Timothée MASSICOT

Nom / PrénomTimothée MASSICOT
Âge22
Saison2012-2013, 2013-2014, 2014-2015, 2015-2016, 2016-2017, 2017-2018
ÉquipeElèves du Cens, Seniors
PositionDemi de mélée

Profil

Taille : 1,77 m

Poids : 76 kg

2013–2014 : Stade Nan­tais (Junior)
2012–2013 : Stade Nan­tais (Junior)
2011–2012 : Stade Nan­tais (Junior)
2010–2011 : Stade Nan­tais (Cadet)

Depuis quand es tu au Stade Nan­tais ?

Je suis un pur pro­duit Nan­tais. J’ai débu­té à l’école de rugby du club dès 11 ans, c’est mon club for­ma­teur, j’y suis tou­jours resté.

Quels sont tes meilleurs faits d’armes ?

J’ai été sélec­tion­né dans les caté­go­ries U17 et U18 du Grand Ouest Inter Sec­teurs. J’ai aussi été dans le Top 100 fran­çais des -16 ans.

Quelle est ta vision du rugby ?

Le rugby c’est un esprit, celui d’équipe et où le plai­sir est impor­tant. L’amitié, le tra­vail et la com­pé­ti­ti­vi­té sont les valeurs qui accom­pagnent ce sport. Je suis venu au rugby par héri­tage fami­lial, mon père jouait. Cet esprit de famille, de cama­ra­de­rie est très pré­sent, on vit ensemble et on s’entraide beau­coup, et cela dans toutes les caté­go­ries d’âge.

Le rugby te sert-il dans ta vie de tous les jours ?

Le rugby m’a appris le res­pect de l’autre.

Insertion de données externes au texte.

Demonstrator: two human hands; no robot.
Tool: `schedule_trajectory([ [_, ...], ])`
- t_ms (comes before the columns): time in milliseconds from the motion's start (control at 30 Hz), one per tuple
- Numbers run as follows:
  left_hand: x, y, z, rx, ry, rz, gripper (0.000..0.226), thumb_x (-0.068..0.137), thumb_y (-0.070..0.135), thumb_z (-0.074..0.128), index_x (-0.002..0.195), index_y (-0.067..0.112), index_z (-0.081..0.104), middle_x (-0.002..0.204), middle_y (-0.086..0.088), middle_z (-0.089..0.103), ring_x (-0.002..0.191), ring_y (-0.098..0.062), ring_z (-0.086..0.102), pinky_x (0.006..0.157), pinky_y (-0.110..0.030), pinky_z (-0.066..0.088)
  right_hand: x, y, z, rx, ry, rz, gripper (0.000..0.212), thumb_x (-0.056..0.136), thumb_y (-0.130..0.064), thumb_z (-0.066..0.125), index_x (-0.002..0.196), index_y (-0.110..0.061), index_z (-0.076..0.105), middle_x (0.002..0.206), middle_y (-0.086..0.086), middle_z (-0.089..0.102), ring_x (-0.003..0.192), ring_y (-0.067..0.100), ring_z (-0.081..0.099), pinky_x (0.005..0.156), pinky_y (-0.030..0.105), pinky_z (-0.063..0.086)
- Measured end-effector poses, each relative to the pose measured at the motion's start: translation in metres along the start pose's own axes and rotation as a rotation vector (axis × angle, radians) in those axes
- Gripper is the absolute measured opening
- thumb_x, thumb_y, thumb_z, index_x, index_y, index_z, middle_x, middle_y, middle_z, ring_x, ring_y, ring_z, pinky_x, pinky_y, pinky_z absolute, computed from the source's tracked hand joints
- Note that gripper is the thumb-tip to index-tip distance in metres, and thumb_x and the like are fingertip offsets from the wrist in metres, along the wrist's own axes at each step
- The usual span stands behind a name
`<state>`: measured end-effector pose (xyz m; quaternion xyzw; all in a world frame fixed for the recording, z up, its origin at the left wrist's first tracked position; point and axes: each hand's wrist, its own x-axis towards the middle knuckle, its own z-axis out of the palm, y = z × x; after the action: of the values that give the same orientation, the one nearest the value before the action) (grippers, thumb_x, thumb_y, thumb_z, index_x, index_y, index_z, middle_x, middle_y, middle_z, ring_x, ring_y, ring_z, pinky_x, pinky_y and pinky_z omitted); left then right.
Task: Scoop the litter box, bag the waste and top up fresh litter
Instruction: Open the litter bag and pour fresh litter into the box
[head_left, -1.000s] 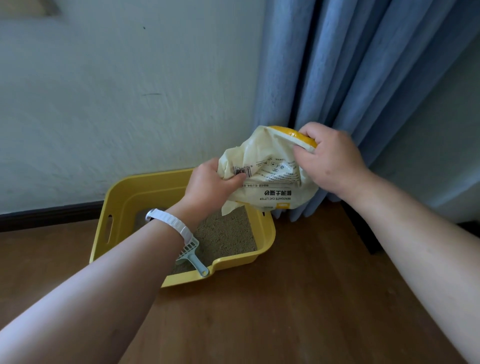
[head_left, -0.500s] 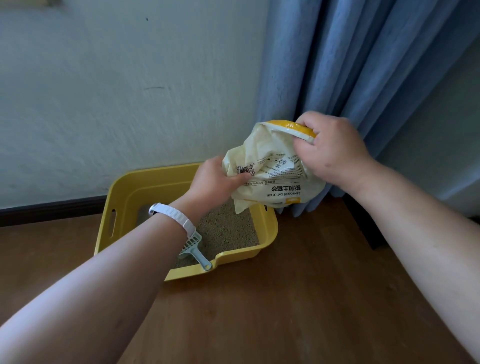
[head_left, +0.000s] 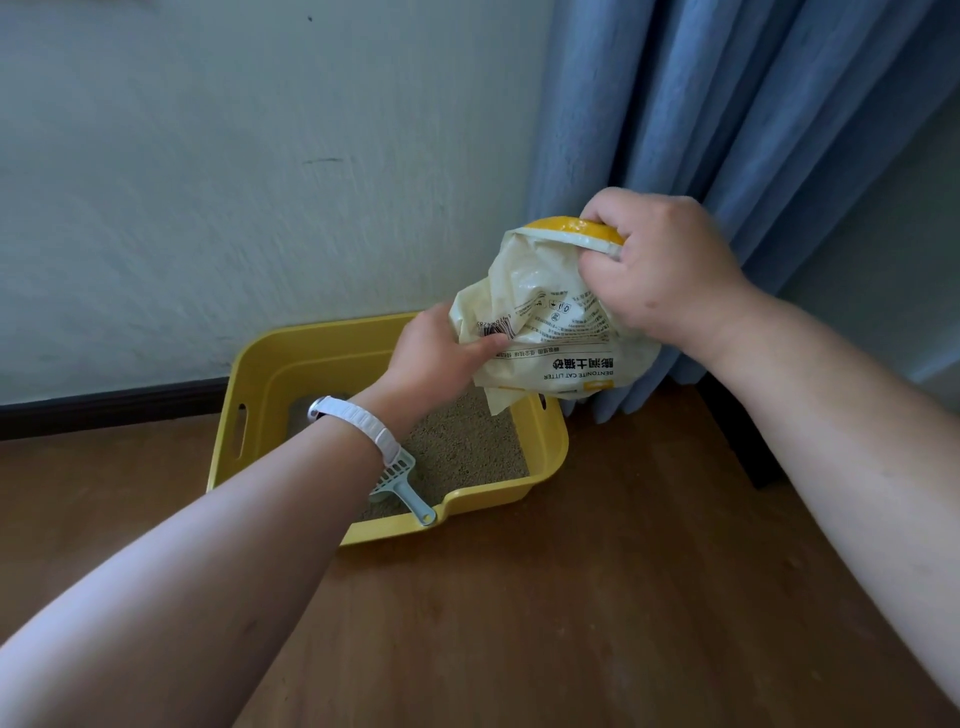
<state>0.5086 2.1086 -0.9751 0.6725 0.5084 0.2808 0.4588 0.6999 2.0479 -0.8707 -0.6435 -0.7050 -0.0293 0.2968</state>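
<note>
In the head view, we hold the litter bag tilted above the far right corner of the litter box. Our right hand clenches its raised yellow end, and our left hand pinches the lower side, nearer the box. The bag's length slopes down to the left.

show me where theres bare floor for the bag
Bare floor: in front of the box, right of it toward the curtain, left of it along the baseboard. Crowded: the box's right end, under the bag, left hand and right hand; the scoop lies inside.
</note>
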Motion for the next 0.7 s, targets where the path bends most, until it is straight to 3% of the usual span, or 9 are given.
schedule_trajectory([
  [133,-0.003,-0.002,-0.003,-0.048,-0.003,-0.025,0.033,0.083,0.037,0.075,0.112,0.025,0.064,0.098,0.010,0.073,0.088,-0.008,0.070,0.077,-0.034,0.059,0.005,-0.009,0.001,-0.007,0.005,-0.013,0.008,0.080,-0.014,0.055,0.084,-0.012,0.062,0.066,0.001,0.054,0.068,0.025,0.052,0.059,0.037,0.047],
  [333,-0.009,-0.006,-0.007,-0.093,0.002,-0.026,0.032,0.086,0.034,0.073,0.115,0.024,0.063,0.098,0.011,0.072,0.083,-0.004,0.069,0.062,-0.021,0.053,0.011,-0.023,0.004,0.012,0.003,0.001,0.010,0.078,-0.014,0.055,0.084,-0.013,0.064,0.066,0.001,0.056,0.067,0.024,0.053,0.059,0.039,0.048],
  [467,-0.010,-0.013,-0.013,-0.121,0.009,-0.031,0.027,0.087,0.031,0.072,0.112,0.025,0.064,0.098,0.012,0.072,0.086,-0.001,0.069,0.063,-0.016,0.053,0.013,-0.027,0.006,0.008,0.003,0.012,0.011,0.079,-0.014,0.056,0.085,-0.012,0.065,0.065,-0.001,0.055,0.067,0.022,0.051,0.059,0.035,0.045],
  [700,-0.010,-0.027,-0.015,-0.123,0.039,-0.038,0.030,0.087,0.031,0.072,0.115,0.024,0.062,0.101,0.011,0.071,0.090,-0.004,0.068,0.070,-0.022,0.055,0.014,-0.033,0.013,0.014,-0.017,0.014,0.012,0.078,-0.013,0.056,0.086,-0.013,0.065,0.067,0.004,0.058,0.069,0.025,0.053,0.060,0.036,0.047],
])
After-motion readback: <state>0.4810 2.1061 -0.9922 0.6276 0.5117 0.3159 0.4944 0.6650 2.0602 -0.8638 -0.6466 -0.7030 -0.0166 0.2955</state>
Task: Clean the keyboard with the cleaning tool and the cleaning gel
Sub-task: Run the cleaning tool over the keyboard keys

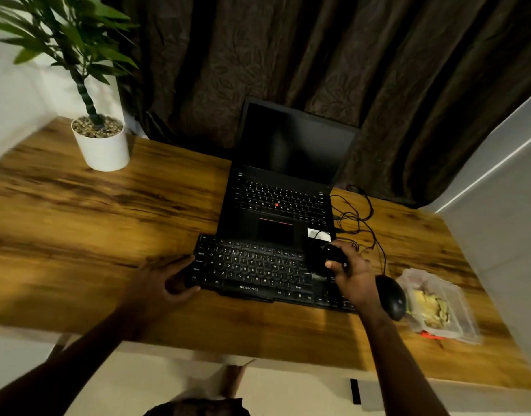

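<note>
Nearest to me, two bare forearms reach up from the bottom edge toward the table [78,205], a wood-grain top that fills most of my view. At the near edge, something brownish and blurred sits below the tabletop; I cannot tell what it is.

On my left, the left hand [165,277] cups the left end of the keyboard [252,271], thumb along the near edge and fingers curled at the far corner, gripping it. On my right, the right hand [348,274] is closed around a dark cleaning tool [327,259], which hovers over the right part of the keyboard; the tool is black against black keys, so I cannot tell whether its tip touches them.

That keyboard lies flat and slightly angled near the front of the table, with its far edge just against the front of an open laptop [282,202] whose screen is dark. Just to the right of the right wrist rests a black mouse [391,295], and thin black cables [357,217] loop on the table beside the laptop. Further right, near the table's edge, is a clear plastic container [438,304] holding something yellowish, possibly the cleaning gel, though I cannot be sure.

Far left, a white pot [105,151] with a green plant [69,40] stands near the back corner. Dark curtains [318,55] hang behind the table.
</note>
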Tool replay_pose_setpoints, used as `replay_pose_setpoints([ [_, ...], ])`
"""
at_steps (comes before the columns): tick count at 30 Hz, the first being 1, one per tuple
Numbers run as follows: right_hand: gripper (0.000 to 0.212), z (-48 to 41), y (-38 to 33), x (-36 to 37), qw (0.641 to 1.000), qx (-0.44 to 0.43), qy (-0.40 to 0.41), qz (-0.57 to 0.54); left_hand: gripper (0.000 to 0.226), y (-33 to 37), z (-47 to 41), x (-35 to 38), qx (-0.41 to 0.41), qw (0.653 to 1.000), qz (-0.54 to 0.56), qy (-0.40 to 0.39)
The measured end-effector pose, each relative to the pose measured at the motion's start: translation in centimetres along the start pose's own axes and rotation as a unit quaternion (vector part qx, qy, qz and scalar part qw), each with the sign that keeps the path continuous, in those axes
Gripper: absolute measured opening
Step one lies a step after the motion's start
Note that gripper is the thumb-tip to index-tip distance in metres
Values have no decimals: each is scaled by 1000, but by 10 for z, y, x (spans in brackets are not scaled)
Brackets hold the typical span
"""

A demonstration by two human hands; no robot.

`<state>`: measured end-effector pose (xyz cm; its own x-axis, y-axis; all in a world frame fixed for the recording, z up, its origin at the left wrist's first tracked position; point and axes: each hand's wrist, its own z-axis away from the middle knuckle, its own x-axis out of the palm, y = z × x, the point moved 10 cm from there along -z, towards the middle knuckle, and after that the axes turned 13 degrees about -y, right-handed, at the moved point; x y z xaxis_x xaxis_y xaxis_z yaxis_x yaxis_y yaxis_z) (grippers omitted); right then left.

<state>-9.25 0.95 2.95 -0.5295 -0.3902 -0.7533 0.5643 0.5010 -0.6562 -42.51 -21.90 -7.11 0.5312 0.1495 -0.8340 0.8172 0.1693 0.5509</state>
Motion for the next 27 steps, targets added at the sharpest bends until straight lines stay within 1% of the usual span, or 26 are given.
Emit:
replay_pose_setpoints([
  [3, 42, 0, 8, -5, 1000, 13, -9, -8, 78, -3, 0, 1, -4, 1000, 0, -10],
  [7, 37, 7, 18, -26, 999, 12, 13, 32, 79, -3, -1, 2, -7, 1000, -3, -10],
  [9, 39, 6, 21, -27, 999, 14, 15, 38, 78, -4, -1, 3, -4, 1000, -5, -10],
  [15, 38, -9, 2, -5, 1000, -5, -2, -19, 78, -5, -1, 4, -4, 1000, -15, -12],
  [18, 39, -10, 4, -4, 999, -9, -23, -47, 78, -5, -2, 5, -3, 1000, -22, -15],
  [20, 43, -8, 16, -13, 999, 6, -28, -36, 77, -4, -3, 3, 0, 1000, -20, -7],
  [23, 44, -4, 33, -29, 999, 32, -11, 12, 76, -7, -4, 6, -1, 1000, -11, -12],
  [27, 47, -12, 32, -23, 998, 38, -19, 48, 79, -5, -2, 5, -1, 1000, -16, -10],
])
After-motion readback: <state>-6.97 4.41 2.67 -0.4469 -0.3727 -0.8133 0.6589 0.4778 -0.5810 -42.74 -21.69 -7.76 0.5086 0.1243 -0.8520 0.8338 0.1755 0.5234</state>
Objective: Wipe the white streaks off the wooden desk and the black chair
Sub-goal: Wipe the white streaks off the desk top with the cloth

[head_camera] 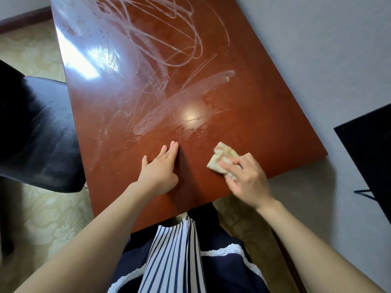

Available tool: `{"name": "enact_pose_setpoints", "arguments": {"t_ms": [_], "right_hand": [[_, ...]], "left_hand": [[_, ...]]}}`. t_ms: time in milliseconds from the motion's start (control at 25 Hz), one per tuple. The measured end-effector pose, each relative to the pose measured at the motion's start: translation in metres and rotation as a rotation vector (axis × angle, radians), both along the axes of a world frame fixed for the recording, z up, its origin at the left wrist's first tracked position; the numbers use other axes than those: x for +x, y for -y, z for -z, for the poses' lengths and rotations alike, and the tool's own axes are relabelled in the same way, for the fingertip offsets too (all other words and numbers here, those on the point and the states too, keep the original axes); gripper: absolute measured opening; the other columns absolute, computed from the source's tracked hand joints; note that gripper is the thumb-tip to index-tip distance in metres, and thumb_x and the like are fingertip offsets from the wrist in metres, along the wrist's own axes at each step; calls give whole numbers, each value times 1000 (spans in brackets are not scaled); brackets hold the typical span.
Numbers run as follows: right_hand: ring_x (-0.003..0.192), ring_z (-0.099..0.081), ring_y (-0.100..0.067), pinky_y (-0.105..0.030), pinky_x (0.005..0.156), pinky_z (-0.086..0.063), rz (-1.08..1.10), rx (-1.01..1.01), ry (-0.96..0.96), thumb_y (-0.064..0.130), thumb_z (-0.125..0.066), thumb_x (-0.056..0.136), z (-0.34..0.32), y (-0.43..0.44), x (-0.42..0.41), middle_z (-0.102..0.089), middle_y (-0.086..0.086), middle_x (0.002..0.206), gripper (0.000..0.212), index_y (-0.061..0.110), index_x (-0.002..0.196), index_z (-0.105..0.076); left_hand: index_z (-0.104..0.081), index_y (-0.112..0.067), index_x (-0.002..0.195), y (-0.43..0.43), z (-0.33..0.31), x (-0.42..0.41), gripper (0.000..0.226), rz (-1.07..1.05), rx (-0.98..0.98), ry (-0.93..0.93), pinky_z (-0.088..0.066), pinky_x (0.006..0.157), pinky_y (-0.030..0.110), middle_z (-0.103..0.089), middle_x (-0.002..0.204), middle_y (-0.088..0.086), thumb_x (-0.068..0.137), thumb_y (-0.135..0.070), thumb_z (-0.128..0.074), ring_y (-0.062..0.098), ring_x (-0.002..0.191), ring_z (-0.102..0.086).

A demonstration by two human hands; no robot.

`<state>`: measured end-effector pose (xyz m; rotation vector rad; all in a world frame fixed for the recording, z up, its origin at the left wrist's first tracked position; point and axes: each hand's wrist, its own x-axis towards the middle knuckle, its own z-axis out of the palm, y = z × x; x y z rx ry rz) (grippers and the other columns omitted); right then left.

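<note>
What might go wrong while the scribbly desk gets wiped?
1. The small bunched cloth in the right hand may only smear the white streaks. A wide smeared band shows mid-desk.
2. The left hand rests flat on the desk and might leave prints there.

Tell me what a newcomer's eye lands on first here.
The looping white streaks scrawled over the far and middle part of the glossy reddish-brown wooden desk strike first. Near its front edge, the right hand grips a crumpled beige cloth against the wood, while the left hand rests flat beside it. A black padded chair sits at the desk's left side.
</note>
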<state>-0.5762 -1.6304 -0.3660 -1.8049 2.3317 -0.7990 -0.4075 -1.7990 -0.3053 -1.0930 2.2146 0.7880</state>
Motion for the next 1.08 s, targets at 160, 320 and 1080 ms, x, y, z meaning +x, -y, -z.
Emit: {"name": "enact_pose_setpoints", "arguments": {"t_ms": [160, 320, 1080], "right_hand": [[82, -45, -26, -38, 69, -46, 363, 9, -30, 16, -57, 79, -2, -17, -61, -60, -12, 90, 31, 11, 106, -70], [95, -53, -38, -33, 79, -36, 778, -21, 58, 15, -57, 88, -18, -26, -96, -62, -19, 109, 31, 7, 117, -65], [93, -44, -20, -38, 76, -47, 377, -59, 160, 5, -67, 74, 8, 11, 65, -64, -1, 101, 35, 20, 105, -71]], "left_hand": [[11, -25, 152, 1, 0, 0, 93, 1, 3, 2, 4, 117, 52, 11, 159, -12, 80, 0, -43, 8, 146, 7], [11, -25, 152, 1, 0, 0, 94, 1, 3, 1, 4, 117, 52, 11, 159, -12, 79, 0, -43, 7, 146, 7], [10, -18, 152, -6, 3, -1, 90, 53, -90, -36, 0, 118, 48, 9, 160, -4, 80, -3, -42, 15, 147, 4]]}}
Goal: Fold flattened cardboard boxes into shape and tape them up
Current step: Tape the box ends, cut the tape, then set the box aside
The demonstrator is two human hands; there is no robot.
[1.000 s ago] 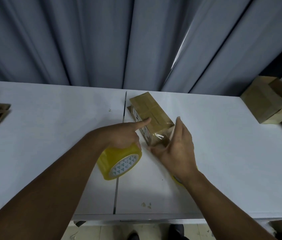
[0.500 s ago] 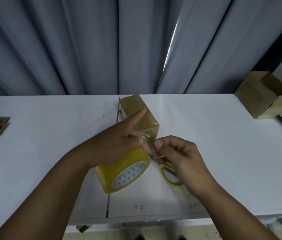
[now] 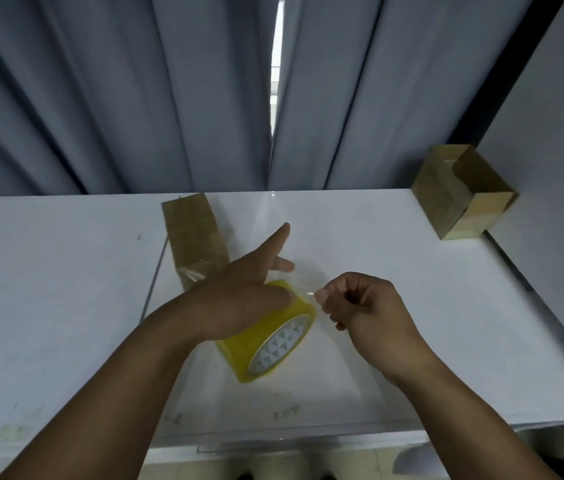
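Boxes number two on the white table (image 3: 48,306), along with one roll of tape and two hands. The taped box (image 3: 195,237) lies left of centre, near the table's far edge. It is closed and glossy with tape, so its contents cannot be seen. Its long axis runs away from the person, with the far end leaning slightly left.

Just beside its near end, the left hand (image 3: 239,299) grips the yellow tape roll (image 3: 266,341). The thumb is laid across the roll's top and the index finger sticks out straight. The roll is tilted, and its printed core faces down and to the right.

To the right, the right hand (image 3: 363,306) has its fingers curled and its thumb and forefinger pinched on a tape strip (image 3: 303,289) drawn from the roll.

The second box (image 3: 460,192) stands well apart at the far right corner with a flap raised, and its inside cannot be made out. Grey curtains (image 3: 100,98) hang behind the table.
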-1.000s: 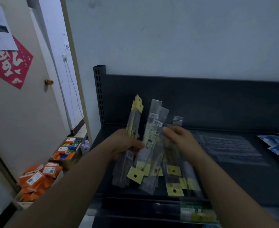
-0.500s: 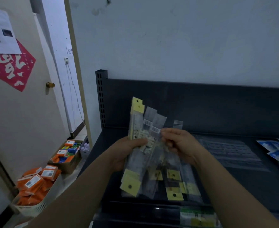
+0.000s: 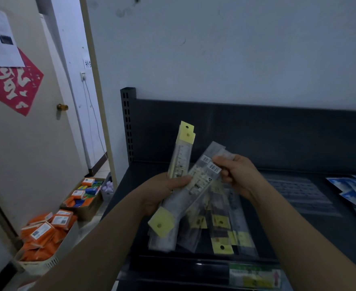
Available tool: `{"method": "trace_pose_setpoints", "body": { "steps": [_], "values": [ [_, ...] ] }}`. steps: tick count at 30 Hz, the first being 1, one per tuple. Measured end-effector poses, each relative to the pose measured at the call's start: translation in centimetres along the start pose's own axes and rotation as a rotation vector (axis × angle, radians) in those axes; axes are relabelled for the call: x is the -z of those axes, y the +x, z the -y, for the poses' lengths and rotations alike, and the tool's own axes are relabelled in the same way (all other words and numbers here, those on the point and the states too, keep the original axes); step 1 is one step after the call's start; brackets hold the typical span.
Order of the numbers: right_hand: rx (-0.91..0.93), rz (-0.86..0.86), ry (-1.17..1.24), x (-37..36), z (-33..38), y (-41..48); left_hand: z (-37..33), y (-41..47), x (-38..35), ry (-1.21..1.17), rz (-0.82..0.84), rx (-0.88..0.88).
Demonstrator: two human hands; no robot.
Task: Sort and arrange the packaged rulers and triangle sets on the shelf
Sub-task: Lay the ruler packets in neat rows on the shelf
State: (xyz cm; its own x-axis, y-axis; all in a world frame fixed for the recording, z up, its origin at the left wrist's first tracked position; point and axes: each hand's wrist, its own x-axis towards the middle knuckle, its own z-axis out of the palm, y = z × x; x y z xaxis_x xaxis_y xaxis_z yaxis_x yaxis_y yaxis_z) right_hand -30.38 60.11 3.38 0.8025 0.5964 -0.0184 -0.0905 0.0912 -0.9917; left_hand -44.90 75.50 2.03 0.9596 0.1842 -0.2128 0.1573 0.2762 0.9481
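My left hand point(image 3: 160, 191) grips a bunch of packaged rulers point(image 3: 181, 162) in clear sleeves with yellow hang tabs, held above the dark shelf point(image 3: 298, 234). Some stand upright with tabs at the top; others tilt right with a yellow tab point(image 3: 161, 224) at the bottom. My right hand point(image 3: 237, 174) pinches the barcode end of the tilted ruler packs point(image 3: 202, 181). More ruler packs point(image 3: 225, 227) lie on the shelf below my hands. A flat clear pack point(image 3: 298, 192) lies on the shelf to the right.
Blue-and-white packets point(image 3: 355, 190) lie at the shelf's right edge. The shelf's slotted upright point(image 3: 127, 122) stands at the back left. Boxes of orange packets point(image 3: 45, 234) and mixed coloured items point(image 3: 85, 194) sit on the floor at left, by a door point(image 3: 26, 143).
Both hands have lifted the bunch higher. The tilted packs have swung further right, and my right hand has shifted up to their barcode end.
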Motion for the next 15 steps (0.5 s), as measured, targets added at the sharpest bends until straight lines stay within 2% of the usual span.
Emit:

Je fais un BTS MUC en marge du Stade Nan­tais, mon passé de capi­taine en sélec­tion région m’aide à être un meneur, à prendre des déci­sions et à savoir mana­ger une équipe.

Quel est ton meilleur sou­ve­nir de joueur ?

Le titre de cham­pion de France Juniors en 2013 pour le spor­tif, c’était vrai­ment excep­tion­nel. Ensuite, je dirais que les années où j’ai côtoyé Paul Daries au Centre de for­ma­tion res­tent des bons moments, trois ans où une ami­tié est née.

Quelle est la chose la plus inso­lite que tu as vécu ici ?

Lorsque nous avons débu­té la phase finale en Juniors, l’année der­nière nous avons pris le pari dans l’équipe de nous raser les che­veux à blanc, sur les côtés du crâne. Nous avions tous une crête et nous devions gar­der cette coupe tant que nous ne per­dions pas. On a gagné le cham­pion­nat, donc à la fin les coupes de che­veux étaient vrai­ment ori­gi­nales.